ASSIGNMENT:
Beginning at the top of the material, repeat each line exactly, and stop once the line with "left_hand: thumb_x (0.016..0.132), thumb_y" has been written.

SOURCE RECORDS:
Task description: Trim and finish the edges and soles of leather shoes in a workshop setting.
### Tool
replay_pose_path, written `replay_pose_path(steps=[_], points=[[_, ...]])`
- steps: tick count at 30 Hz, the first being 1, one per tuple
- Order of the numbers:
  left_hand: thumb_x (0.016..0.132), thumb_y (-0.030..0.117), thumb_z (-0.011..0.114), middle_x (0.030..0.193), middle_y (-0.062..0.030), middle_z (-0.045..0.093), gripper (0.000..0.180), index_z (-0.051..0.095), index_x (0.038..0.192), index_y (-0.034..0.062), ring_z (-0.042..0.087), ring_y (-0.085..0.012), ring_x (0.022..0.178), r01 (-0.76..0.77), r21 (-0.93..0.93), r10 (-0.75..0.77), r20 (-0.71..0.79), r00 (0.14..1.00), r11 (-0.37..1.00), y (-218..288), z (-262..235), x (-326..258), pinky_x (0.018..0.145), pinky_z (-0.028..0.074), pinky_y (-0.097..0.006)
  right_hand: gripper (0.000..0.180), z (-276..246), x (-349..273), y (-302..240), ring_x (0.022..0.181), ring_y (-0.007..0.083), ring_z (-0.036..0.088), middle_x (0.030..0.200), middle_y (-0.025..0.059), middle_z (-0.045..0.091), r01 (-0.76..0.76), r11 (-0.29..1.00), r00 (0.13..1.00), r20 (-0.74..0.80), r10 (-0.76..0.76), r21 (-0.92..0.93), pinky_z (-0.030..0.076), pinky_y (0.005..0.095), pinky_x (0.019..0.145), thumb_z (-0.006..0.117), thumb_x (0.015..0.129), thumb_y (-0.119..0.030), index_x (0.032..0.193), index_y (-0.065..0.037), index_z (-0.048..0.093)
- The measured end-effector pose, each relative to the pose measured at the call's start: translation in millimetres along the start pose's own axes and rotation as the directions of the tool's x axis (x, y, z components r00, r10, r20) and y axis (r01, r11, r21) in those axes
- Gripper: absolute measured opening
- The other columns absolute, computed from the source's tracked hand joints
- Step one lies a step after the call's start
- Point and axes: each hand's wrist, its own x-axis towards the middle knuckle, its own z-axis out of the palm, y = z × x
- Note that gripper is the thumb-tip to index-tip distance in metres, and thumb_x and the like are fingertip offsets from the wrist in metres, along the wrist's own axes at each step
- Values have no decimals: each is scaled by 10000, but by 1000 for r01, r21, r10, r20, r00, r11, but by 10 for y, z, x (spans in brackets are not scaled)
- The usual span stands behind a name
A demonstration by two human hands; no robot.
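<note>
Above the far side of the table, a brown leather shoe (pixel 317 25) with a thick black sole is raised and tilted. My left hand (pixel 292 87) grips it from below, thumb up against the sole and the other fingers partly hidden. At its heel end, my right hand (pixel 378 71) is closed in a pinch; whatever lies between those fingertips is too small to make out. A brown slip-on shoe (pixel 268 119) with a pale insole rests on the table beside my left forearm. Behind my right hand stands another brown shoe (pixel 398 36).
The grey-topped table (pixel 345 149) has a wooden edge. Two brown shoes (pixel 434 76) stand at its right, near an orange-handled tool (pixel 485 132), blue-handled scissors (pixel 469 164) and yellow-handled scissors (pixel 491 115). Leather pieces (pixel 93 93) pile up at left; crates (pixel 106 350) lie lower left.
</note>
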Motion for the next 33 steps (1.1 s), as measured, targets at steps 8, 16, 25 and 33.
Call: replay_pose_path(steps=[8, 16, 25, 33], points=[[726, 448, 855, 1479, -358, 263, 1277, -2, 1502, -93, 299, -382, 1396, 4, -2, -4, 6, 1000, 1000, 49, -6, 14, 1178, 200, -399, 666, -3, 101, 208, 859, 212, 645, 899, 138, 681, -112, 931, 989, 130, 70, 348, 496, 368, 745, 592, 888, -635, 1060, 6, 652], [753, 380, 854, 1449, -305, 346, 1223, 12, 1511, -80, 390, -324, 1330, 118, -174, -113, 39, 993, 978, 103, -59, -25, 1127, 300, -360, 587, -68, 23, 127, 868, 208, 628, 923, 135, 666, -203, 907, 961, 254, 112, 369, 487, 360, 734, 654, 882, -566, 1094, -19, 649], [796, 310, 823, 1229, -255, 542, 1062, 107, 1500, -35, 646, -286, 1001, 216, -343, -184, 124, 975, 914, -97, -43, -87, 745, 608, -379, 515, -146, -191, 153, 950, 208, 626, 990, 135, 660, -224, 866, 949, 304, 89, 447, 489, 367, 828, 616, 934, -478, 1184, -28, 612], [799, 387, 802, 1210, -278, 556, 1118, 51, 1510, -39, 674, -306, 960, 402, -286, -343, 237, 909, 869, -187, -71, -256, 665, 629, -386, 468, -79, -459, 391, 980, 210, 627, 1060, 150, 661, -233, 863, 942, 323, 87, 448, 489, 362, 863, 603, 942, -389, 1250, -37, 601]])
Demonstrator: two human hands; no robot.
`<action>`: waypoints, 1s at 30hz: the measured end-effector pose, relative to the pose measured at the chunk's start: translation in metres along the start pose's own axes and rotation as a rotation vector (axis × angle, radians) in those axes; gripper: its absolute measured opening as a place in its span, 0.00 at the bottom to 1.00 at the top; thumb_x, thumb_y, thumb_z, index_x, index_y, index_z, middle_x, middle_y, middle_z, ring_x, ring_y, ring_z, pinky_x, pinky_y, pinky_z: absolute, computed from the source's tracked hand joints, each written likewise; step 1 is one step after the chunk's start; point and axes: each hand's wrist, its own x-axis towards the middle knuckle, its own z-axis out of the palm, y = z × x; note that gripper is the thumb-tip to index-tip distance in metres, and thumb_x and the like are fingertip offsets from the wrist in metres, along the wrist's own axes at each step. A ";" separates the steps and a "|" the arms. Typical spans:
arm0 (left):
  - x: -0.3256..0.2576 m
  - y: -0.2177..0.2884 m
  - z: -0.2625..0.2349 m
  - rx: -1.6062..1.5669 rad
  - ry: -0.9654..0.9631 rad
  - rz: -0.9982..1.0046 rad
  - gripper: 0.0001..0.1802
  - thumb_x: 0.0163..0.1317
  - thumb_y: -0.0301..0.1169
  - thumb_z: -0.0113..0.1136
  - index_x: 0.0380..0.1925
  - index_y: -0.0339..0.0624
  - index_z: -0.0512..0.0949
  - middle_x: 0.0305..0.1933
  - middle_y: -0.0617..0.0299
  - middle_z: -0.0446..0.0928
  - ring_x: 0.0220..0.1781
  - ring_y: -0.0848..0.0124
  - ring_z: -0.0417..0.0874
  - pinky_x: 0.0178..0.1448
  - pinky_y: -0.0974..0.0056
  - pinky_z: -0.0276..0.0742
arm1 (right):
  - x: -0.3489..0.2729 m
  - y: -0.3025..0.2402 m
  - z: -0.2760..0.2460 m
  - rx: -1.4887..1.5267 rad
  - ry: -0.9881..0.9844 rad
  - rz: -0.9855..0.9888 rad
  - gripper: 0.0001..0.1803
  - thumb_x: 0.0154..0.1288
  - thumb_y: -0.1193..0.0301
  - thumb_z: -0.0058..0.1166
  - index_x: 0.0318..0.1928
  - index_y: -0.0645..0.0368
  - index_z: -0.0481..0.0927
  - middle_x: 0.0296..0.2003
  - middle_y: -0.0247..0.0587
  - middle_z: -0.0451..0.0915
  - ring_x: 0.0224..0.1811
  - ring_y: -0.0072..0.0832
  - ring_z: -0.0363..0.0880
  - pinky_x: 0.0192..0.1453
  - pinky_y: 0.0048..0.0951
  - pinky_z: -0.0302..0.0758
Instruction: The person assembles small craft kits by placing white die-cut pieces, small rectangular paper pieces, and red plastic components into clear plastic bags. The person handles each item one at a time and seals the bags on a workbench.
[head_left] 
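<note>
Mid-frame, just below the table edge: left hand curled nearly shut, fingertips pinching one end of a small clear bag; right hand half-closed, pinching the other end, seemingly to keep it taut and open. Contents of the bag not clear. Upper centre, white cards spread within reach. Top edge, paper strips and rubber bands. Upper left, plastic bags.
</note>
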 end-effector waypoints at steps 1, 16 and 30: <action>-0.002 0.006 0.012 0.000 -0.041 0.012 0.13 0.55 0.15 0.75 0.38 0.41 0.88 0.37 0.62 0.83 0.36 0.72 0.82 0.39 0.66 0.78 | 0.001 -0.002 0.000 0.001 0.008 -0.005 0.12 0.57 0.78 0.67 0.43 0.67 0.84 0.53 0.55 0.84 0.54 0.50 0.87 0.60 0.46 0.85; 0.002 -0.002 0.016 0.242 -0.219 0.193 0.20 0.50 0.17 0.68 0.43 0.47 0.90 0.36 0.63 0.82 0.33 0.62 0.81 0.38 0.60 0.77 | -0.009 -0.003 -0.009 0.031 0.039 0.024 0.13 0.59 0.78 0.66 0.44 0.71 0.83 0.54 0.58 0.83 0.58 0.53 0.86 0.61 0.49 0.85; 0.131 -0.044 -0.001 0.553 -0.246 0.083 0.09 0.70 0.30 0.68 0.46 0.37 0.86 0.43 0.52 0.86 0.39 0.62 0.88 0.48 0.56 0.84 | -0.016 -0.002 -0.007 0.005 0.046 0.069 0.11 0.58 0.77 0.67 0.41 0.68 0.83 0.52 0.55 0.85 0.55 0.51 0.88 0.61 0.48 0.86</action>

YOUR RESPONSE:
Task description: Trim and finish the edges and soles of leather shoes in a workshop setting.
### Tool
replay_pose_path, written `replay_pose_path(steps=[_], points=[[_, ...]])`
- steps: tick count at 30 Hz, the first being 1, one per tuple
- Order of the numbers:
  left_hand: thumb_x (0.016..0.132), thumb_y (-0.030..0.117), thumb_z (-0.011..0.114), middle_x (0.030..0.193), middle_y (-0.062..0.030), middle_z (-0.045..0.093), gripper (0.000..0.180), index_z (-0.051..0.095), index_x (0.038..0.192), index_y (-0.034..0.062), ring_z (-0.042..0.087), ring_y (-0.085..0.012), ring_x (0.022..0.178), r01 (-0.76..0.77), r21 (-0.93..0.93), r10 (-0.75..0.77), r20 (-0.71..0.79), r00 (0.14..1.00), r11 (-0.37..1.00), y (-218..288), z (-262..235), x (-326..258), pinky_x (0.018..0.145), pinky_z (-0.028..0.074), pinky_y (-0.097..0.006)

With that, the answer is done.